-- Opening Marker --

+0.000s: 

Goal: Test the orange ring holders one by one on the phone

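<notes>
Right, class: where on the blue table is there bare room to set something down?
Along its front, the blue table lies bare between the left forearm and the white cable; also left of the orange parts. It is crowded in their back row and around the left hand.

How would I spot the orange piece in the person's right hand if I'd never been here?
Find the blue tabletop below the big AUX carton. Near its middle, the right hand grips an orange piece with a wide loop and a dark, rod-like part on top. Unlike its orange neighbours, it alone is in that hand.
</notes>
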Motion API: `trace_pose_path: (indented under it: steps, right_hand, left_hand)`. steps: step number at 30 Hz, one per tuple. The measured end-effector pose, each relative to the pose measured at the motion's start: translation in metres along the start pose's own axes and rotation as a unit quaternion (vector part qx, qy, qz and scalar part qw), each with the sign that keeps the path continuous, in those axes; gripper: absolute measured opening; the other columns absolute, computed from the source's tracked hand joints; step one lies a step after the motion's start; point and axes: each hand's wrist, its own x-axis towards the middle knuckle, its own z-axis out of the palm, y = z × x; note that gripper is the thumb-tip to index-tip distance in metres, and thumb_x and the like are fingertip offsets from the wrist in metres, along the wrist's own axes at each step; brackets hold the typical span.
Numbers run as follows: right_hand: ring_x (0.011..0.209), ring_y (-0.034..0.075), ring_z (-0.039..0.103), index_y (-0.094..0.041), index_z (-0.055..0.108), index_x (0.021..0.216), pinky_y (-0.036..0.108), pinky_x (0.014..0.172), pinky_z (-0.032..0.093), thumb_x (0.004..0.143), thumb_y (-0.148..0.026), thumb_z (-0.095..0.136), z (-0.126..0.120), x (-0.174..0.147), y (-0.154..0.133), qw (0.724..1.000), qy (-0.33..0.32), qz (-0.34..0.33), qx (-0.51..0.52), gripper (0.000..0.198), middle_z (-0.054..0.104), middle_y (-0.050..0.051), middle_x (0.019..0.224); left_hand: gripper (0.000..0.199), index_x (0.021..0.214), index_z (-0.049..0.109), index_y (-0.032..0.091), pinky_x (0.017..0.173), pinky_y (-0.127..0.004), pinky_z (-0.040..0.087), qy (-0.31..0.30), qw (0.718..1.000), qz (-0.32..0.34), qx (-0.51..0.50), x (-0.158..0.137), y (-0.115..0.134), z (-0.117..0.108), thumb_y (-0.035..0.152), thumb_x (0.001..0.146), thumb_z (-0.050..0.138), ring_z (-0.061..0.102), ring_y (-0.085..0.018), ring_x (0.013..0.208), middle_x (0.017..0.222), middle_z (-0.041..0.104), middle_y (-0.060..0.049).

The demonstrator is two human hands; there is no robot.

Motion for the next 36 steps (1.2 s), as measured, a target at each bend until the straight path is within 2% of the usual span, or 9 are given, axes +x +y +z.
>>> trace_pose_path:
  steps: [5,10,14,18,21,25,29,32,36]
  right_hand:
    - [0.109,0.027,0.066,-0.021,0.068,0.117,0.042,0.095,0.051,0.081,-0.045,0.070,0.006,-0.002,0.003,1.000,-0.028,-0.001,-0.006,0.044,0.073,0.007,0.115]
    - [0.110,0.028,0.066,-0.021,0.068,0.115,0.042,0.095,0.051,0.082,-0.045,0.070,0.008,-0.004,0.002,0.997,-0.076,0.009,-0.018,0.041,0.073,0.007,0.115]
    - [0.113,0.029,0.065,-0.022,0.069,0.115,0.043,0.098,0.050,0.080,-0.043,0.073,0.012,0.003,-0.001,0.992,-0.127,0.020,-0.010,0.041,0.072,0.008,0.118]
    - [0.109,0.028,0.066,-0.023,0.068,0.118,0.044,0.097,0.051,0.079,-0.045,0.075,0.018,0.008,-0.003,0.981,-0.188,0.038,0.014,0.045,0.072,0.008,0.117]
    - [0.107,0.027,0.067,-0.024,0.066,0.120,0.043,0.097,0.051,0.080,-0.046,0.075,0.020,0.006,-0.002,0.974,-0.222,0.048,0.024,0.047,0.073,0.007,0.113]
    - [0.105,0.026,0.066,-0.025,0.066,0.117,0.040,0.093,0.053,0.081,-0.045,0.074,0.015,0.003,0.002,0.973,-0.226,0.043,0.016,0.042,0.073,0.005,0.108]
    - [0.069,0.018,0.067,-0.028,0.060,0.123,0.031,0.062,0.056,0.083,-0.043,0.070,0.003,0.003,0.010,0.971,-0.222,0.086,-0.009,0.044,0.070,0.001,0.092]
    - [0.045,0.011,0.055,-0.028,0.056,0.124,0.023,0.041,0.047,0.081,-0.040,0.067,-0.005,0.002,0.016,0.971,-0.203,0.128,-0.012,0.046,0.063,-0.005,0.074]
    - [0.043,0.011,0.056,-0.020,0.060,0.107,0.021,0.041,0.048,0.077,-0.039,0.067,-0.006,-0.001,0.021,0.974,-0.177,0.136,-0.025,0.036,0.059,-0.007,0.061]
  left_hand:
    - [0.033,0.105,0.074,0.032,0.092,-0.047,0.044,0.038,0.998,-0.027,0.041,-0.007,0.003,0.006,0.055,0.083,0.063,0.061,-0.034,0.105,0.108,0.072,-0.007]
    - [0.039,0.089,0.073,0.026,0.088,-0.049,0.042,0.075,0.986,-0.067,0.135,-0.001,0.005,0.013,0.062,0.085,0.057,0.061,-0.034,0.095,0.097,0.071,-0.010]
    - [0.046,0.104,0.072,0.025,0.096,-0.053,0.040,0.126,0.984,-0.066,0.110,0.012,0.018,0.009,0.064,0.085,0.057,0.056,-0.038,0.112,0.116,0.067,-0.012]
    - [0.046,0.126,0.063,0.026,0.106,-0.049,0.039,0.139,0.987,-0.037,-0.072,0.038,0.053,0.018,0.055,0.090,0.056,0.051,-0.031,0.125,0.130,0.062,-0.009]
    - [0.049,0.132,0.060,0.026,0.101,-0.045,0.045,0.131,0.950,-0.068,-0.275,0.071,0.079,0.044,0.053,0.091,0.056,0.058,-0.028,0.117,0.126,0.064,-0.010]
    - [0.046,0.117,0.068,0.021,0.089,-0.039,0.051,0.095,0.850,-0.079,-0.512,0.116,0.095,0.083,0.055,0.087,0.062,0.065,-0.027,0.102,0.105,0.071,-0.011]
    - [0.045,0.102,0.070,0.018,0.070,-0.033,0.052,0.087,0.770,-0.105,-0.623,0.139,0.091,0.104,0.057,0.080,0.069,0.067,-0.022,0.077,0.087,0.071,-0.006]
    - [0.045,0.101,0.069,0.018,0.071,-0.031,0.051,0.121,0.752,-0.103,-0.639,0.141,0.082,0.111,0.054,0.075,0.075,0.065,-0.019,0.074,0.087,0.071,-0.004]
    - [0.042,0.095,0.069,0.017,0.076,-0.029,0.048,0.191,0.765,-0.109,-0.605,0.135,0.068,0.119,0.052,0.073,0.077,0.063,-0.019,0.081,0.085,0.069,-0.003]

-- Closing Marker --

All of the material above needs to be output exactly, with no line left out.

* **ANSWER FOR THE TASK**
+0.000s: 

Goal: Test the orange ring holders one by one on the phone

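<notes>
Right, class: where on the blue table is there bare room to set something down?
Along its front, the blue table lies bare between the left forearm and the white cable; also left of the orange parts. It is crowded in their back row and around the left hand.

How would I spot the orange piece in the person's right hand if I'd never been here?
Find the blue tabletop below the big AUX carton. Near its middle, the right hand grips an orange piece with a wide loop and a dark, rod-like part on top. Unlike its orange neighbours, it alone is in that hand.
</notes>
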Motion API: `trace_pose_path: (indented under it: steps, right_hand, left_hand)`. steps: step number at 30 Hz, one per tuple. The measured end-effector pose, each relative to the pose measured at the motion's start: translation in metres along the start pose's own axes and rotation as a unit quaternion (vector part qx, qy, qz and scalar part qw), each with the sign that keeps the path continuous, in those axes; gripper: absolute measured opening; the other columns absolute, computed from the source's tracked hand joints; step one lies a step after the motion's start; point and axes: each hand's wrist, its own x-axis towards the middle knuckle, its own z-axis out of the palm, y = z × x; note that gripper is the thumb-tip to index-tip distance in metres, and thumb_x and the like are fingertip offsets from the wrist in metres, along the wrist's own axes at each step; brackets hold the typical span.
Numbers run as follows: right_hand: ring_x (0.011..0.209), ring_y (-0.034..0.075), ring_z (-0.039..0.103), index_y (-0.094..0.041), index_z (-0.055..0.108), index_x (0.021..0.216), pinky_y (-0.036..0.108), pinky_x (0.014..0.172), pinky_z (-0.032..0.093), thumb_x (0.004..0.143), thumb_y (-0.148..0.026), thumb_z (-0.095..0.136), z (-0.126..0.120), x (-0.174..0.147), y (-0.154..0.133), qw (0.724..1.000), qy (-0.33..0.32), qz (-0.34..0.33), qx (-0.51..0.52), gripper (0.000..0.198), middle_z (-0.054..0.104), middle_y (-0.050..0.051), middle_x (0.019..0.224); left_hand: gripper (0.000..0.199), index_x (0.021..0.214), index_z (-0.049..0.109), index_y (-0.032..0.091), pinky_x (0.017..0.173), pinky_y (-0.127..0.004), pinky_z (-0.040..0.087), qy (-0.31..0.30), qw (0.718..1.000), qz (-0.32..0.34), qx (-0.51..0.50), x (-0.158..0.137), y (-0.115..0.134), z (-0.117..0.108), thumb_y (-0.035..0.152), thumb_x (0.001..0.146), thumb_z (-0.050..0.138), ring_z (-0.061..0.102), ring_y (-0.085..0.018), ring_x (0.013..0.208), middle_x (0.017..0.222), middle_z (-0.041..0.104), middle_y (-0.060..0.049).

The demonstrator is two human hands; there is no robot.

Motion for the next 36 steps (1.2 s), as measured, a target at each bend until the straight path is within 2% of the usual span, or 9 are given, axes +x +y +z.
>>> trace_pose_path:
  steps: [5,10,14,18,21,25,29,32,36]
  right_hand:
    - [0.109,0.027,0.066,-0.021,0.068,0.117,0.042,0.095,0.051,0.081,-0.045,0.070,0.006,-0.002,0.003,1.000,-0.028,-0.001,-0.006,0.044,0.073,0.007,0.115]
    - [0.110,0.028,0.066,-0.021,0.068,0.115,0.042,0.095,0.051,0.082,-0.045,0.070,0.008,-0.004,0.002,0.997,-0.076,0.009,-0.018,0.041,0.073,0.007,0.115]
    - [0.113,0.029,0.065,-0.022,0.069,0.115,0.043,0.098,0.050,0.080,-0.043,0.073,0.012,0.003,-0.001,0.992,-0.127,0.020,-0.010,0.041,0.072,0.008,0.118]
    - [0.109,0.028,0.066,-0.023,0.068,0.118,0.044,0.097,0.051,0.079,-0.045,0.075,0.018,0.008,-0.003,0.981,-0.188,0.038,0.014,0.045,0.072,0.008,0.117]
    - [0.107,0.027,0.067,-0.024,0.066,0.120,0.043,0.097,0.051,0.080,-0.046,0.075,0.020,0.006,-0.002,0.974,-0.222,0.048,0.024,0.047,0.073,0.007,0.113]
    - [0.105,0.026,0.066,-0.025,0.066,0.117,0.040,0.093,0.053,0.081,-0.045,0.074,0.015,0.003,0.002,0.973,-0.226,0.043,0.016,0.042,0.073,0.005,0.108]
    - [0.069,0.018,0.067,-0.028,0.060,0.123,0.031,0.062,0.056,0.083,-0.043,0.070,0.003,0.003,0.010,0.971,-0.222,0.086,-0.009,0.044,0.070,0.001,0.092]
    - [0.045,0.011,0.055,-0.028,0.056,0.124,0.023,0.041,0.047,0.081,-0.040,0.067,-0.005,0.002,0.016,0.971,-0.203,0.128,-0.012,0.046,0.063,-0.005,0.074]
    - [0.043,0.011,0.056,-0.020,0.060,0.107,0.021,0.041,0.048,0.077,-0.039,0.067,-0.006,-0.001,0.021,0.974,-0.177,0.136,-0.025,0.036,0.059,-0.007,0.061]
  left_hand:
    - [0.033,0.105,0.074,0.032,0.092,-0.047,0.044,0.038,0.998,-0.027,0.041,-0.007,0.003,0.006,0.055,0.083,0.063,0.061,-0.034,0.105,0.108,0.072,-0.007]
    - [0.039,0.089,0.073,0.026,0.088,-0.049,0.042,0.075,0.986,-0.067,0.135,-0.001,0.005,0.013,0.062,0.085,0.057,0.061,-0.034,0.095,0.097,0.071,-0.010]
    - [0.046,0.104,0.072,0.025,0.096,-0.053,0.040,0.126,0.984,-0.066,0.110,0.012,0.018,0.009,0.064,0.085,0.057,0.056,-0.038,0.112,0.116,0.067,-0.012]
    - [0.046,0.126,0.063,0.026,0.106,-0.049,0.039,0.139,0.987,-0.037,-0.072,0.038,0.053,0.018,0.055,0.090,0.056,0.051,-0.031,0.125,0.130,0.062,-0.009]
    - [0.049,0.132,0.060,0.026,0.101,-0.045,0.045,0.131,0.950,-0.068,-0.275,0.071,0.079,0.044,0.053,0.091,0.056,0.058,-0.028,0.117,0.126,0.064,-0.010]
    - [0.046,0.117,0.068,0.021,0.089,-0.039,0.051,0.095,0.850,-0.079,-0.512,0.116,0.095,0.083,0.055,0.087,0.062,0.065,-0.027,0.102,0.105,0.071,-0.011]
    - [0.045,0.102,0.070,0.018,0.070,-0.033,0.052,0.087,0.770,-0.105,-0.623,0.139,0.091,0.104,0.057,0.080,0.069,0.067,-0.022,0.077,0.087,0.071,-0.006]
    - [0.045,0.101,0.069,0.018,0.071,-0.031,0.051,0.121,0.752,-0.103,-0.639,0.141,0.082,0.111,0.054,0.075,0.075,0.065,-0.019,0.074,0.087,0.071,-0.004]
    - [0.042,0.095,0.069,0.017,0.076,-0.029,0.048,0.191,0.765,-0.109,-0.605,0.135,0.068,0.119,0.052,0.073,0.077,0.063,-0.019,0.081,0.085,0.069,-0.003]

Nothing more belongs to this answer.